When Brett Kavanaugh was nominated to the Supreme Court, Akhil Reed Amar testified on his behalf, arguing that the candidate had “studied the Constitution with more care, consistency, range, scholarliness, and thoughtfulness than any other sitting Republican federal judge under age 60” and was “the best choice from the long list of 25 potential nominees publicly circulated by President Trump.” And when a draft of the Dobbs decision was leaked, Amar argued that there was “nothing radical, illegitimate or improperly political” in Justice Alito’s reasoning.
Amar is a self-described “pro-choice Democrat” but it’s safe to say that he is widely respected across the ideological spectrum. The appendix to his published testimony at the Kavanaugh hearings contains the following biographical information:
After graduating from Yale College, summa cum laude, in 1980 and from Yale Law School in 1984, and clerking for then Judge (now Justice) Stephen Breyer, Amar joined the Yale faculty in 1985 at the age of 26. His work has won awards from both the American Bar Association and the Federalist Society, and he has been cited by Supreme Court justices across the spectrum in more than three dozen cases—tops in his generation. He regularly testifies before Congress at the invitation of both parties; and in surveys of judicial citations and/or scholarly citations, he invariably ranks among America’s five most-cited mid-career legal scholars.

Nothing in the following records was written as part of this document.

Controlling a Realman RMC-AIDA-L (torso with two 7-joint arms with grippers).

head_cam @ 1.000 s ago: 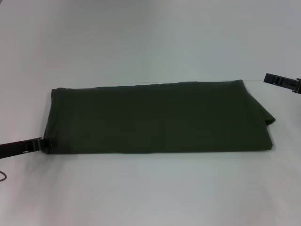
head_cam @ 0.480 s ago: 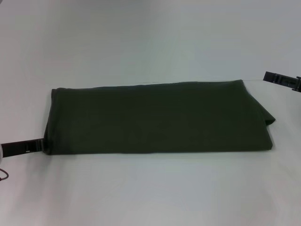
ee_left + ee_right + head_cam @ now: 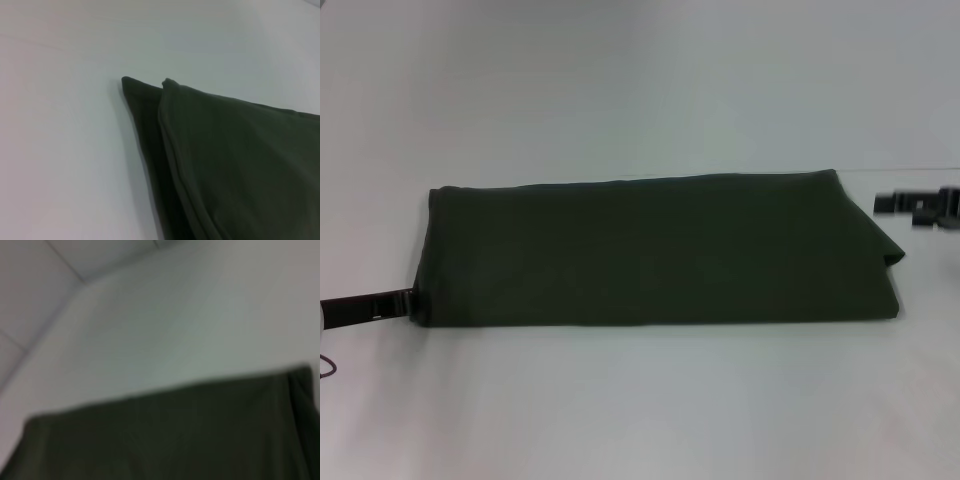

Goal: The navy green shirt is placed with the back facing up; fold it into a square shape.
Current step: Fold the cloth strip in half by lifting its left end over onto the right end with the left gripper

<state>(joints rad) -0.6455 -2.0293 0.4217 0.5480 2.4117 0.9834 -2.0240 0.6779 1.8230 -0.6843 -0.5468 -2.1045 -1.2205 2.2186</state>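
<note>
The navy green shirt (image 3: 650, 250) lies on the white table (image 3: 640, 90), folded into a long flat band running left to right. My left gripper (image 3: 400, 300) lies low at the shirt's near left corner, its tip right at the cloth edge. My right gripper (image 3: 900, 203) hovers just off the shirt's far right corner, apart from the cloth. The left wrist view shows a layered corner of the shirt (image 3: 225, 160) close up. The right wrist view shows the shirt's long edge (image 3: 165, 440) below the camera.
A small flap of cloth (image 3: 892, 255) sticks out at the shirt's right end. Bare white table (image 3: 640, 410) surrounds the shirt on all sides. A thin dark cable (image 3: 326, 368) shows at the left edge.
My right gripper has dropped lower and moved a little toward the shirt's right corner. My left gripper has drawn back slightly to the left. The shirt has not moved.
</note>
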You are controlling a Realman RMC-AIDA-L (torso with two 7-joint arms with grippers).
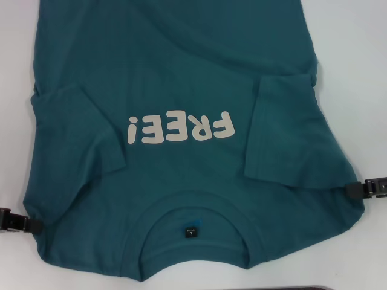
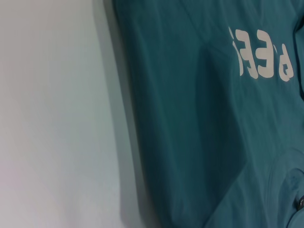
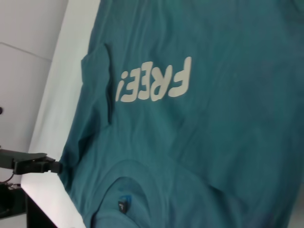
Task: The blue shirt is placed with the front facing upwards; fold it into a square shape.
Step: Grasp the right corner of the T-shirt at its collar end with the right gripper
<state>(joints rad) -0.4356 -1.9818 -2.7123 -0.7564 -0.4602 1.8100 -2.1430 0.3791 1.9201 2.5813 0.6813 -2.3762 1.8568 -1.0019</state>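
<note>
Head view: the blue shirt lies front up on the white table, collar nearest the robot, so the "FREE!" print reads upside down. Both sleeves are already folded inward over the chest; the body is still full length, so I judge the side folds begun and the lengthwise folds left. The left gripper and right gripper touch the shirt's shoulder edges, one on each side; whether their jaws pinch the cloth or stand apart I cannot tell.

Left wrist view: the shirt's side edge runs along bare table, with part of the print showing. No fingers appear.

Right wrist view: the collar with its small black neck label shows, and the left gripper sits at the far shoulder edge. Nothing lies on the shirt to block folding.
</note>
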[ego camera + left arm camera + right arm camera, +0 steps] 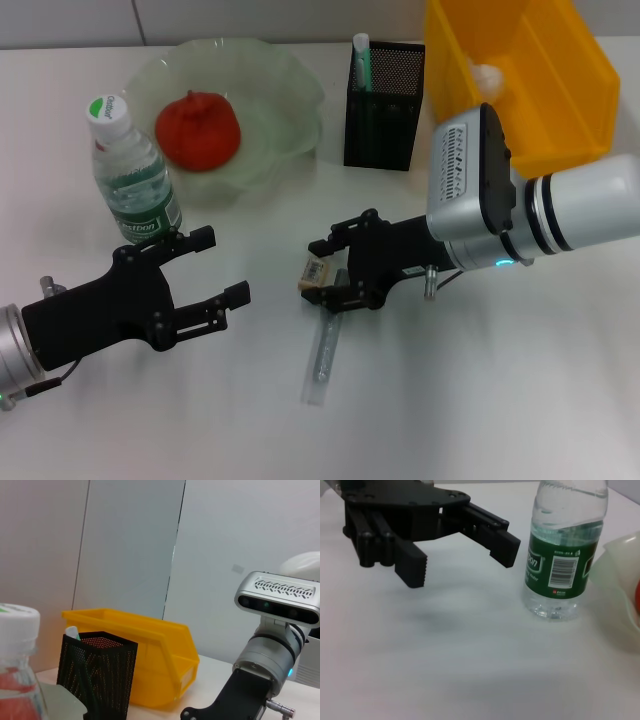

Given his reputation and standing, the impact of a recent amicus curiae brief filed by Amar in the Trump v. Anderson case could be decisive.1 The brief is written jointly with his brother Vikram David Amar, himself a distinguished scholar of the Constitution.
Prior to reading the brief, I harbored two misconceptions about this case. First, I thought that the “insurrection” implicitly referenced in Section 3 of the 14th amendment was the Civil War, in comparison to which the events of January 6, while diabolical, seem minor. Second, I thought that the ruling by the Supreme Court in this case would govern Donald Trump’s eligibility to appear on the ballot not just in Colorado, but across all states. It appears that I was mistaken on both counts.
The Amar brothers acknowledge that “the Trump-fueled insurrection of 2020–21 pales in comparison” with the Civil War, and by this standard the “invocation of Section Three looks rather cutesy, a gimmick of clever lawyers and law professors.” However, “if one understands—as did all the men who drafted and ratified Section Three—that before the giant insurrection that began in mid-April 1861 there was a smaller one that was also of central concern, then the matter looks entirely different. Today’s facts are remarkably similar to those of the First Insurrection of the 1860s.”
Specifically:
In that First Insurrection, high-level executive officials in Washington, DC, violated their solemn constitutional oaths as part of a concerted plan not just to hand over southern forts to rebels, but also to prevent the lawful inauguration of the duly elected Abraham Lincoln. The parallels between this insurrection in late December 1860 and January 1861 and the more recent Trump-fueled insurrection of late December 2020 and January 2021 are deeply and decisively relevant to today’s case.
These claims are defended and documented with reference to the historical record in the remainder of the brief.
That said, the Amar brief is submitted “in support of neither party in this case.” The authors argue that while Colorado should be permitted to exclude Trump from the primary ballot, this should not be binding on other states:
[T]he Constitution’s structure enables a fifty-state solution in which different states may properly have different procedures and protocols for implementing Section Three. Some states may carefully police ballot access even in primary elections; others will focus more on the general ballot. Still others may wait until vote tabulation begins; and yet another cluster of states may defer to Congress as the last actor when electoral-college ballots are unsealed.
I am not a trained lawyer and thus unable to evaluate the arguments here with any confidence. But it does seem to me that if a majority of the Justices are persuaded by the Amar brief, the question of Donald Trump’s eligibility to serve as President for a second term could well remain unanswered until the counting of electoral votes on January 6, 2025.
Brace yourself.
I thank David Levey for bring the Amar brief to my attention via email.